The protocol name is used inside the "if" subschema of the "allOf" properties to 
conditionally apply the "properties" in the "then" subschema to records in the "protocol" 
and "measurement" tables.

Attributes such as "type", which correspond to keywords in `JSON Schema <https://json-schema.org/understanding-json-schema/>`_ 
will be copied as is into the JSON schema that will be used to validate the field 
for the protocol, but with some caveats. It has already been mentioned that the 
"required" property will be used to build the "required" array in the JSON schema, 
but there are some other keywords in `JSON Schema <https://json-schema.org/understanding-json-schema/>`_ 
that have special translations as well. For example, the "items" keyword must be an 
object type or boolean type to be valid in `JSON Schema <https://json-schema.org/understanding-json-schema/>`_. 
But due to the limitations of the export part of the tagging system, there is not a way to specify 
an "items" property of this type. To get around this limitation, if properties such 
as "items" are a string type, they will first be put through the eval() function before 
being copied into the JSON schema.
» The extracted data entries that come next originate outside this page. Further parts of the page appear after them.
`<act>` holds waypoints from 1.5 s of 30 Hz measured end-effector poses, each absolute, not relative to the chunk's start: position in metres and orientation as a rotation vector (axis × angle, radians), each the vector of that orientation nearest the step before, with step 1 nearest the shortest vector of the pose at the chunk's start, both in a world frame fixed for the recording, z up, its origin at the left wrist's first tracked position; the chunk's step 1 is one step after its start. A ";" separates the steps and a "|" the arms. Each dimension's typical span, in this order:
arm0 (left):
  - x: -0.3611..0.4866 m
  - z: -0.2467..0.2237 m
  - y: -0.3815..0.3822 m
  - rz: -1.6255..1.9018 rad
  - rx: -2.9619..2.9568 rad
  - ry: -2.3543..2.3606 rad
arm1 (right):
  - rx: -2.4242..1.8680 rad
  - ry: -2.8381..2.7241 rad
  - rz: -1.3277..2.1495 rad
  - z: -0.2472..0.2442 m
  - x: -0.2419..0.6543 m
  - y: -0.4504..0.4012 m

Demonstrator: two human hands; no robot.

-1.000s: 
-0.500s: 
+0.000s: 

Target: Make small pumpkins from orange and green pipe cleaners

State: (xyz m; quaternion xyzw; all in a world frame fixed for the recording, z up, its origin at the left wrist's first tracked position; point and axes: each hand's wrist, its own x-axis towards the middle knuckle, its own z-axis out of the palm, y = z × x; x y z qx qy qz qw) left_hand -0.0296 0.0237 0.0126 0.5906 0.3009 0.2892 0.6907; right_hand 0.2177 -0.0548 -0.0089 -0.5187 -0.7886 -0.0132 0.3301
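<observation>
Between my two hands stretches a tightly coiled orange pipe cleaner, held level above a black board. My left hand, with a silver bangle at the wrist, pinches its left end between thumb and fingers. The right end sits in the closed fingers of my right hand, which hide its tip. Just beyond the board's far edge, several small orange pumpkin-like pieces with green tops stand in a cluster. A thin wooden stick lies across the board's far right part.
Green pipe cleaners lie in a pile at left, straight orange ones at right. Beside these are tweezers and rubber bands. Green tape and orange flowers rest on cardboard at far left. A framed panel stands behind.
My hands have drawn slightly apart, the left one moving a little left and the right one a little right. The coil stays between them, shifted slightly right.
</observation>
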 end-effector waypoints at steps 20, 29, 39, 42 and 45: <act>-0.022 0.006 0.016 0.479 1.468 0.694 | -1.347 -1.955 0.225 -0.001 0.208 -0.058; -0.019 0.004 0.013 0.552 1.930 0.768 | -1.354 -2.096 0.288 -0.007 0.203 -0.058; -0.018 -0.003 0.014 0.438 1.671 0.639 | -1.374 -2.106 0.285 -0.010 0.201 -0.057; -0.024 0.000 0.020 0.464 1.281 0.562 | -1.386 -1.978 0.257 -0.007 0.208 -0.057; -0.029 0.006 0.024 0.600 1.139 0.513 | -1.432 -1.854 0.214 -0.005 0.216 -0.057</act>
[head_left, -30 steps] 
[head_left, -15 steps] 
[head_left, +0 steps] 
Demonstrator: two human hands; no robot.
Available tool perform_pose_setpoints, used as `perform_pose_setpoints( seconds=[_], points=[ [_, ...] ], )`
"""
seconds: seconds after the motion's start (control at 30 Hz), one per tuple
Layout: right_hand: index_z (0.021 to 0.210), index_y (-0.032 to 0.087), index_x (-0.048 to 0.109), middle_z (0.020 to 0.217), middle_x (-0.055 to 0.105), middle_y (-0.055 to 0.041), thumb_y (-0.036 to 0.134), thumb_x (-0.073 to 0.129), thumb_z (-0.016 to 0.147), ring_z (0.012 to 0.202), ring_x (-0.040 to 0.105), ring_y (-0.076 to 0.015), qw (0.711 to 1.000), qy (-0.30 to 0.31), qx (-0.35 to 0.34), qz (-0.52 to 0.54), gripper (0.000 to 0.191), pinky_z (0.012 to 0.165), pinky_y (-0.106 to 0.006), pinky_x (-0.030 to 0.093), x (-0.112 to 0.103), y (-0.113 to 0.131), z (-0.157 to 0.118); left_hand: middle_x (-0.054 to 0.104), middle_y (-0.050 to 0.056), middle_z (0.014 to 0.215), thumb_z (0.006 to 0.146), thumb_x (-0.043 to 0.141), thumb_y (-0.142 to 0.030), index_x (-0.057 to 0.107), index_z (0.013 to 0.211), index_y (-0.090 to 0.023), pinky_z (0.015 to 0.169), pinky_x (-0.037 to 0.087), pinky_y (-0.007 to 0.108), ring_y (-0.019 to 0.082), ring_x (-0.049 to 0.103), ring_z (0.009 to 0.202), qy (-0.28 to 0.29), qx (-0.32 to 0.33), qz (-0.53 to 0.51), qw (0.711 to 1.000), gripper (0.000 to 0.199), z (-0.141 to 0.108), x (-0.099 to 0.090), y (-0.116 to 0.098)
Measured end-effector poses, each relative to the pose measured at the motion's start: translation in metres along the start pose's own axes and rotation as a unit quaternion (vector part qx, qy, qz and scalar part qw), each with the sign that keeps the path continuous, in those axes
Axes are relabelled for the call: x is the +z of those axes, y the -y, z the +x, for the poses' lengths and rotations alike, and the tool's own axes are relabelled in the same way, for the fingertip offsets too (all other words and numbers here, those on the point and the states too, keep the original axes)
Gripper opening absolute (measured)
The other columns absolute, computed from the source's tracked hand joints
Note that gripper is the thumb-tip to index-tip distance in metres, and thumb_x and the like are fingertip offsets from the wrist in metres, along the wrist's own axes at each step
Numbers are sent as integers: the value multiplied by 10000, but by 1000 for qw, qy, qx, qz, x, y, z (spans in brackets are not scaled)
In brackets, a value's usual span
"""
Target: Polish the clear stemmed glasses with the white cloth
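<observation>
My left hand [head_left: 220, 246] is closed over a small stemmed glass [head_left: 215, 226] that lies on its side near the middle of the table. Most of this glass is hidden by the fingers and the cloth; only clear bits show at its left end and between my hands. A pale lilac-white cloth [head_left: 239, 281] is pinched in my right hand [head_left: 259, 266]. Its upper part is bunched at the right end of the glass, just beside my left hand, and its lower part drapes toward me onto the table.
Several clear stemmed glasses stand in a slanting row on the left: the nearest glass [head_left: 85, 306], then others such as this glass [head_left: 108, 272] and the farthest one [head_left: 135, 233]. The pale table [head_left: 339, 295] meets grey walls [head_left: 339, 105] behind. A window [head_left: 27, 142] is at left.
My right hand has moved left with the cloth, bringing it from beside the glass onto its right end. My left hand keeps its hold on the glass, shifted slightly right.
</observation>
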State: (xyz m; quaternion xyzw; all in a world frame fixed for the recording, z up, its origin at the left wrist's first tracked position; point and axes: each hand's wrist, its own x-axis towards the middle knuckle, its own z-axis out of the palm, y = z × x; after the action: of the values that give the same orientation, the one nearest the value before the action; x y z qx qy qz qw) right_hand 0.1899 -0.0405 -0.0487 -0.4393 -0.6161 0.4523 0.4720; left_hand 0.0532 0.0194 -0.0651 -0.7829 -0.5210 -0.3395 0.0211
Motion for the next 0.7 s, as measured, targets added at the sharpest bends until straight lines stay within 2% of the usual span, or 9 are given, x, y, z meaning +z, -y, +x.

Let's see an example.

.. code:: console

    {
    "master_measurement": {
        "filenames": {
          "type": "array",
          "items":"{\"type\":\"string\", \"minLength\":1}"
          "table": "protocol",
        }
      }
    }
    
This translates to JSON Schema properties as:

.. code:: console

    {
    "properties":{
        "filenames": {"type":"array", "items":{"type":"string", "minLength":1}},
      }
    }

Just know that for most keywords in `JSON Schema <https://json-schema.org/understanding-json-schema/>`_, 
it is acceptable to put a string value in place of the proper type. This 
is done to support the tabular form of the protocol-dependent schema as described below. 
A best attempt has been made to support most of the features of JSON Schema, but 
not everything has been tested or is guaranteed to work. If you find an error or 
something you would like to be added, then please open an `issue <https://github.com/MoseleyBioinformaticsLab/MESSES/issues>`_ on GitHub.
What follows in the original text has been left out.